--- TASK TO CARRY OUT ---
Across the listing below, count the lines with "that" in them. Write nothing but the number.

--- GIVEN DATA ---
========================================================================
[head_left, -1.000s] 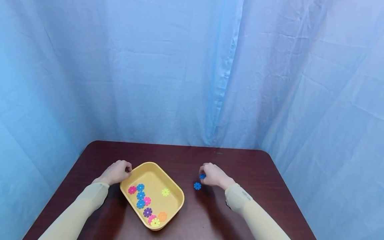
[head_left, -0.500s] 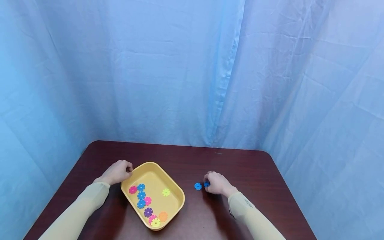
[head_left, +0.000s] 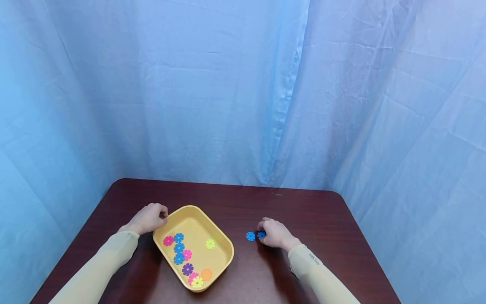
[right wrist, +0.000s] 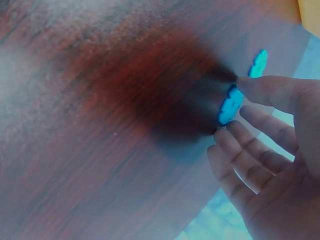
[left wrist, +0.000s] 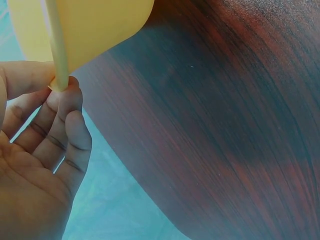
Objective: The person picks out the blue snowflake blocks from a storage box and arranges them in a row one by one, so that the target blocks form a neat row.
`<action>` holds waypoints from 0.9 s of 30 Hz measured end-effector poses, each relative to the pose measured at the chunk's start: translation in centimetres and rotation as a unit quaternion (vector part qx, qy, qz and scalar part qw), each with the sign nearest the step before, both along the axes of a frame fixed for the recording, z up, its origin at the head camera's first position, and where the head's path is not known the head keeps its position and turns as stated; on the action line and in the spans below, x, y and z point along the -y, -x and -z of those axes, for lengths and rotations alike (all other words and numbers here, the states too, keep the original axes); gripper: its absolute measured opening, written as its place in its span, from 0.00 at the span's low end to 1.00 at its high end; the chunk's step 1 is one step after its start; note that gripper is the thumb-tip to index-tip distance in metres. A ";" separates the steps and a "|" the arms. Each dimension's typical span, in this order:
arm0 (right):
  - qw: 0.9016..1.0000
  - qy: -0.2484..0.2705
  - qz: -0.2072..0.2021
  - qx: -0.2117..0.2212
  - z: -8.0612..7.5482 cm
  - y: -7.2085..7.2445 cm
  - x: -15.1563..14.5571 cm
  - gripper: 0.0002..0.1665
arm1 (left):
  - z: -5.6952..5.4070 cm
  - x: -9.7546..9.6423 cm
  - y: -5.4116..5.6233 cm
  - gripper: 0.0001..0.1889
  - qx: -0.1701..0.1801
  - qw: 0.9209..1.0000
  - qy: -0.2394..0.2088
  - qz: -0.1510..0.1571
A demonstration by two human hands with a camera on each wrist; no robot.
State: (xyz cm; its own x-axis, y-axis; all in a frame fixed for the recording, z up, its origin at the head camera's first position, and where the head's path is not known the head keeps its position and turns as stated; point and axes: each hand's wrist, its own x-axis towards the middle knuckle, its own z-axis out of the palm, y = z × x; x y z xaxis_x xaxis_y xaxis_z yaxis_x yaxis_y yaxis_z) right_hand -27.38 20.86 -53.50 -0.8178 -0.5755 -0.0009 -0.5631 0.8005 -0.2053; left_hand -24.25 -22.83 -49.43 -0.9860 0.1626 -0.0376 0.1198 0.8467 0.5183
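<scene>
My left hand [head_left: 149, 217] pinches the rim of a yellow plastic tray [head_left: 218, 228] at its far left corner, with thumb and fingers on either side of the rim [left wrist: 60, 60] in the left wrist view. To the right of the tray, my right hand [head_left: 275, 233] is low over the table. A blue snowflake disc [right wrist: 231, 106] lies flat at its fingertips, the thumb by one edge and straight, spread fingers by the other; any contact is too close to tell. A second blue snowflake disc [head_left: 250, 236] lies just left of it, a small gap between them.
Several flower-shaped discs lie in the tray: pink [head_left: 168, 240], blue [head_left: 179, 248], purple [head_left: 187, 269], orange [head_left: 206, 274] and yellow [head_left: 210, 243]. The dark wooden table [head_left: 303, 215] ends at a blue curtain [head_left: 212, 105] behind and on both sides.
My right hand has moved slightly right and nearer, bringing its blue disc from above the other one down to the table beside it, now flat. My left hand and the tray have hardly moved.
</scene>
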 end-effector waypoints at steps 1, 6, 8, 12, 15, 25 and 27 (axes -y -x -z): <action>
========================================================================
--- REPLY ---
2